Japanese Scientists Develop New Vaccine to Prevent Future Coronavirus Outbreaks

October 21, 2021

OSAKA UNIVERSITY, Japan—Japanese scientists have developed a new vaccine that will successfully stop five different types of coronaviruses—not just COVID-19.

Rather than targeting specific coronaviruses and going through the process all over again in future pandemics, the Japanese approached the problem with a broader solution.

A newly published paper in the Journal of Experimental Medicine, the Japanese have successfully genetically engineered proteins from Sars-CoV-2.

American companies like Moderna, Pfizer, and Johnson & Johnson go after a specific section of the virus, the spike protein of the virus, which includes the receptor-binding domain, known as the head region. That specialized targeting vaccine only proves effective against a particular coronavirus.

Aside from the head region of the coronavirus, there is the core region of the virus, which is very similar in multiple coronaviruses. So instead of targeting a specific head region of a particular virus, why not target the core region and wipe out multiple coronaviruses?

American researchers were not able to get around that predicament, however, researchers at Osaka University in Japan genetically engineered the receptor-binding domain (head region) of the spike protein to have sugar molecules attached.

What does that mean? Well, mice exposed to those genetically engineered proteins produced a greater proportion of antibodies against the core region—the core region is where multiple coronaviruses are very similar.

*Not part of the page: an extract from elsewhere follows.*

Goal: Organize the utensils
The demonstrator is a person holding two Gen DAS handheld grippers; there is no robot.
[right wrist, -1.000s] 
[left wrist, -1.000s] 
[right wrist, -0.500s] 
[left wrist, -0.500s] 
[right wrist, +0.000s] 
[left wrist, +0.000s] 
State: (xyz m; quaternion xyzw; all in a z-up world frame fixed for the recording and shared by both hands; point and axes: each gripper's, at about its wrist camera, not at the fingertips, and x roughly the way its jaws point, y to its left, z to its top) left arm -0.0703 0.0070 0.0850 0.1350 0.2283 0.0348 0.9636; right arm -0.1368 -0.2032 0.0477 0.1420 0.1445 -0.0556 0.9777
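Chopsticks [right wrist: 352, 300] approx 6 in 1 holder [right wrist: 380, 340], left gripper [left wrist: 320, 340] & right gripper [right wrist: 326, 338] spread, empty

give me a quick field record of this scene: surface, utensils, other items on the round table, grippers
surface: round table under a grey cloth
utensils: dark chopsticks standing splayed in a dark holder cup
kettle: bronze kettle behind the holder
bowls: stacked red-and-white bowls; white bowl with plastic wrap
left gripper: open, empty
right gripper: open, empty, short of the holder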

By controlling the head, you essentially control the body.

According to the Journal of Experimental Medicine, antibodies made by this new method are what scientists call “broadly neutralizing antibodies” and in tests, they were found to not just neutralize Sars-CoV-2, but also Sars-CoV-1, which caused the Sars outbreak of 2002.

The Japanese genetically engineered proteins were also effective against three coronaviruses found in pangolins and bats, where many believe coronaviruses originated from.

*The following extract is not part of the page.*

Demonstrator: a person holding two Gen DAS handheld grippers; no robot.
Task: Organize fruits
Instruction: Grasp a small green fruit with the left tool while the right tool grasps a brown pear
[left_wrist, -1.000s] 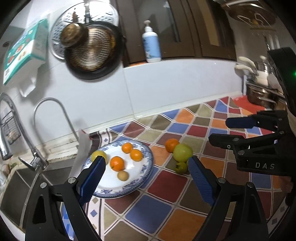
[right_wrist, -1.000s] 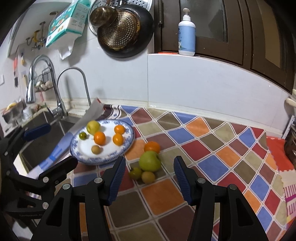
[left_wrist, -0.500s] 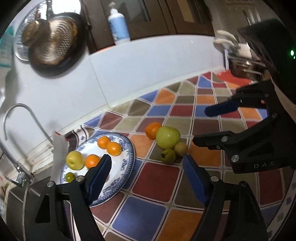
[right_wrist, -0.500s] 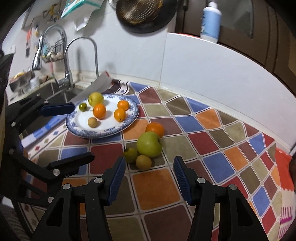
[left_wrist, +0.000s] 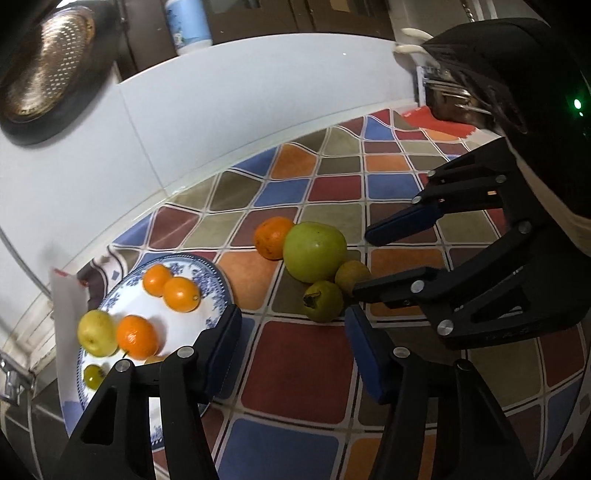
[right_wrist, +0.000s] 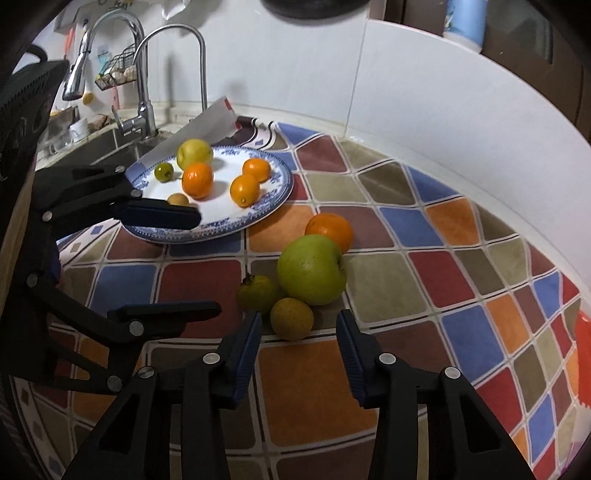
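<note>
Right wrist view: a blue-patterned plate is seen on the checked countertop near the sink-side edge. Six fruits are held in it: a yellow apple, a tiny green fruit, three oranges, and a small brown fruit.

Four fruits are huddled on the counter just beside the plate, touching each other: a big green apple, a loose orange behind it, a green persimmon and a small tan fruit.

The right gripper is held just short of the small tan fruit; its fingers are closing, with nothing pinched between them.

The left gripper is held near the green persimmon; its fingers are closing too, and nothing is gripped.
</note>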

“Given that prior coronavirus epidemics such as Sars-CoV-1 and Mers-CoV [Middle East Respiratory Syndrome] have occurred due to zoonotic coronaviruses crossing the species barrier, the potential for the emergence of similar viruses in the future poses a significant threat to global public health, even in the face of effective vaccines for current viruses,” one researcher involved in the study, Prof Tomohiro Kurosaki, from the WPI Immunology Frontier Research Centre at Osaka University in Japan, stated.

This explains why American developed vaccines are proving less effective against new emerging variants of Sars-CoV-2, particularly the Delta variant, which proves the Japanese approach to be more practical.

Also, this new universal vaccine eliminates the need for “booster shots.”

Osaka University was originally founded in 1838 by a low-ranking former samurai, Ogata Koan who studied directly under Dutch doctor Erdewin Johannes Niemann during the final years of the Tokugawa Shogunate.

After the Imperial Army (trained by Germans, not Captain Algren) defeated the samurai, Japan entered what was called the Meiji Restoration. They shipped in countless engineers, scientists, doctors, and military officers from Germany (Prussia), Holland, Italy, France, America, and England.

The university’s core belief is developing practical solutions, which they had in common with their European teachers. A trait still intact today.